Aim of the task: Take the data below and write it out exactly, except for the pictures.
----- Data below
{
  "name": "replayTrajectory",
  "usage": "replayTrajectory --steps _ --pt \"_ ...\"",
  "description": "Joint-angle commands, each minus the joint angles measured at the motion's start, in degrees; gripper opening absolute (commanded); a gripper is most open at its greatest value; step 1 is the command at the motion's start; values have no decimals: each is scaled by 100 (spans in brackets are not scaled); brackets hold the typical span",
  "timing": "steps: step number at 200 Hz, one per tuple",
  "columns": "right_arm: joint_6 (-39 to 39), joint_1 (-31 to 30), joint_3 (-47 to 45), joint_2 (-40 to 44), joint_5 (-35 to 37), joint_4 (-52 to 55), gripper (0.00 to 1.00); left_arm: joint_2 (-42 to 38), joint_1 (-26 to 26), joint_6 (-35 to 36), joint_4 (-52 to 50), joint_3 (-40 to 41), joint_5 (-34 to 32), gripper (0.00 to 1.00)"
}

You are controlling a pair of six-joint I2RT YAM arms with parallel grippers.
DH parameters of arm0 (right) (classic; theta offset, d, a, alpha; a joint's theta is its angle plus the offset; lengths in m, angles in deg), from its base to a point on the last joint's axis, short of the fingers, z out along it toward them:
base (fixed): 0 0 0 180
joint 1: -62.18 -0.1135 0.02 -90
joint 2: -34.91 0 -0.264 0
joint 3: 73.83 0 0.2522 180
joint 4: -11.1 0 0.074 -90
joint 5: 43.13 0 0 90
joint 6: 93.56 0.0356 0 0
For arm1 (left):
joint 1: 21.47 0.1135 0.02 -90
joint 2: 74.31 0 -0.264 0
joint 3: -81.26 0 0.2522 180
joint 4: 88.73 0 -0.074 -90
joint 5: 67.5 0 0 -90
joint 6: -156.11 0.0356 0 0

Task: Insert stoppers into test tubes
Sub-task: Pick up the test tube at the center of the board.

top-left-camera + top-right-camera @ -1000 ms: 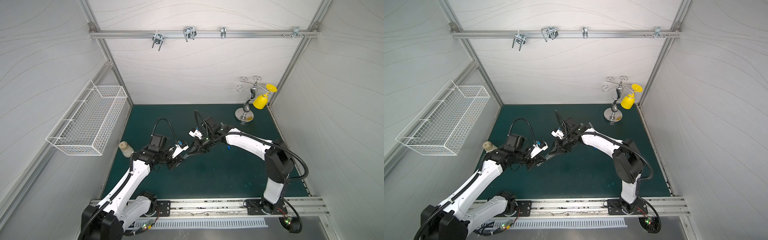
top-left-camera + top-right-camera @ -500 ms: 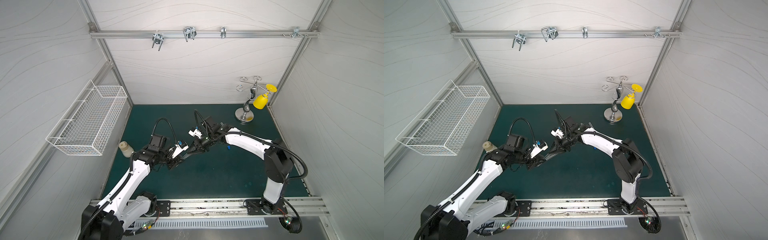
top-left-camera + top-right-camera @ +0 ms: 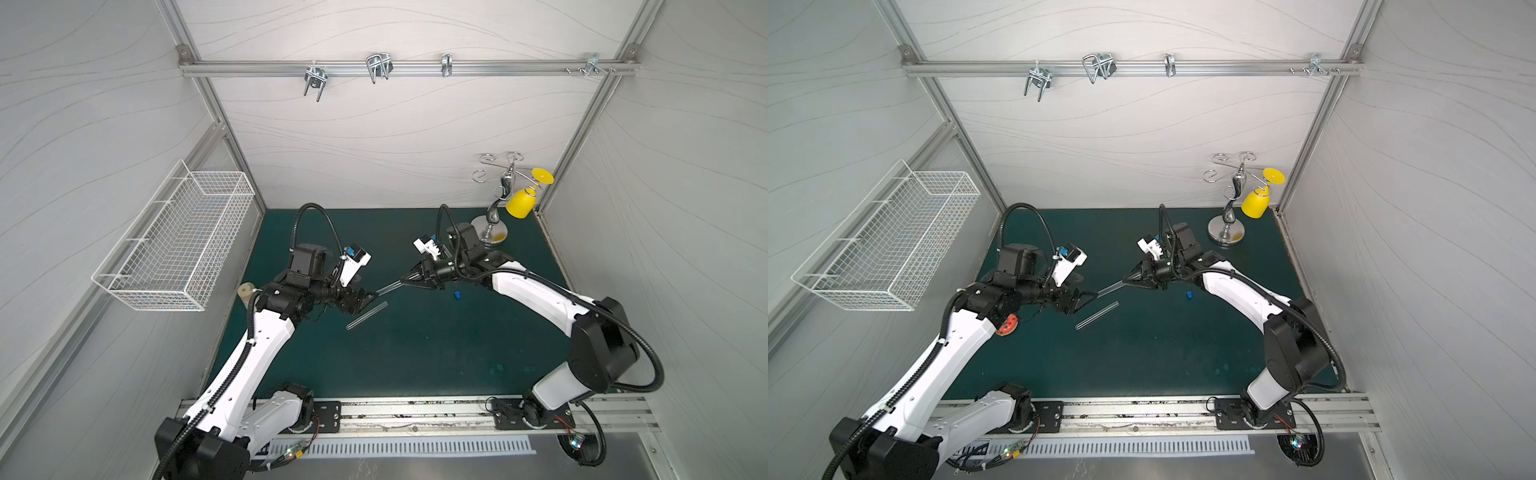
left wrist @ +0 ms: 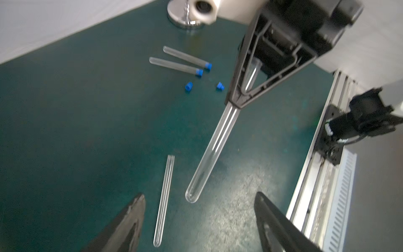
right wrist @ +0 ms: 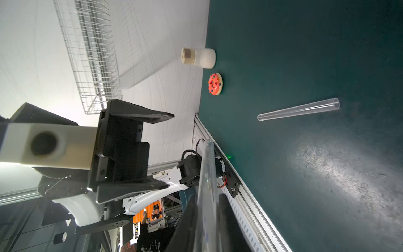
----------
Task result:
{
  "name": "replayTrajectory",
  "usage": "replayTrajectory --steps _ --pt \"_ ...\"",
  "description": "Joint-angle commands, each minus the joint angles measured at the motion's start, in degrees; gripper opening absolute (commanded); a gripper is most open at its greatest value; step 1 is the command at the motion's start; values have no decimals: each is scaled by 100 (spans in brackets are not scaled); brackets hold the typical span",
  "timing": "steps: step number at 200 Hz, one per tuple",
  "columns": "right_arm: joint_6 (-39 to 39), joint_1 (-31 to 30), joint_3 (-47 to 45), joint_2 (-40 to 44), joint_5 (-35 to 37), joint_4 (-52 to 55), gripper (0.00 to 1.00); left_arm: joint_2 (-42 to 38), joint_1 (-26 to 26), joint_6 (-35 to 36), joint_4 (-52 to 50), joint_3 (-40 to 41), joint_5 (-34 to 32), gripper (0.00 to 1.00)"
}

You are controlling a pair of six-joint I2RT YAM arms with parallel grippers.
DH parameters of arm0 (right) (classic; theta offset, d, a, alpha; a joint's theta is its angle plus the offset; lengths in m, angles in deg), from its base to a point on the last joint's axis, short of the fingers, z out along it toward them:
base (fixed): 0 0 0 180
joint 1: -62.18 -0.1135 0.02 -90
joint 2: -34.91 0 -0.264 0
joint 3: 73.83 0 0.2522 180
joint 4: -11.1 0 0.074 -90
joint 5: 43.13 0 0 90
joint 6: 93.56 0.0356 0 0
For arm1 (left):
joint 1: 21.47 0.1135 0.02 -90
joint 2: 74.31 0 -0.264 0
joint 3: -81.26 0 0.2522 180
joint 4: 88.73 0 -0.074 -90
joint 5: 67.5 0 0 -90
joint 6: -156.11 0.0356 0 0

Task: Insert stoppers into test tubes
Sub-task: Pick up the test tube at the center of the board.

top-left-camera + top-right-camera @ -1000 ms: 
top-left-camera + top-right-camera @ -500 ms: 
top-left-camera + top-right-camera @ +0 ms: 
left wrist @ +0 ms: 
right wrist @ +0 ms: 

Nothing more is required for this answer.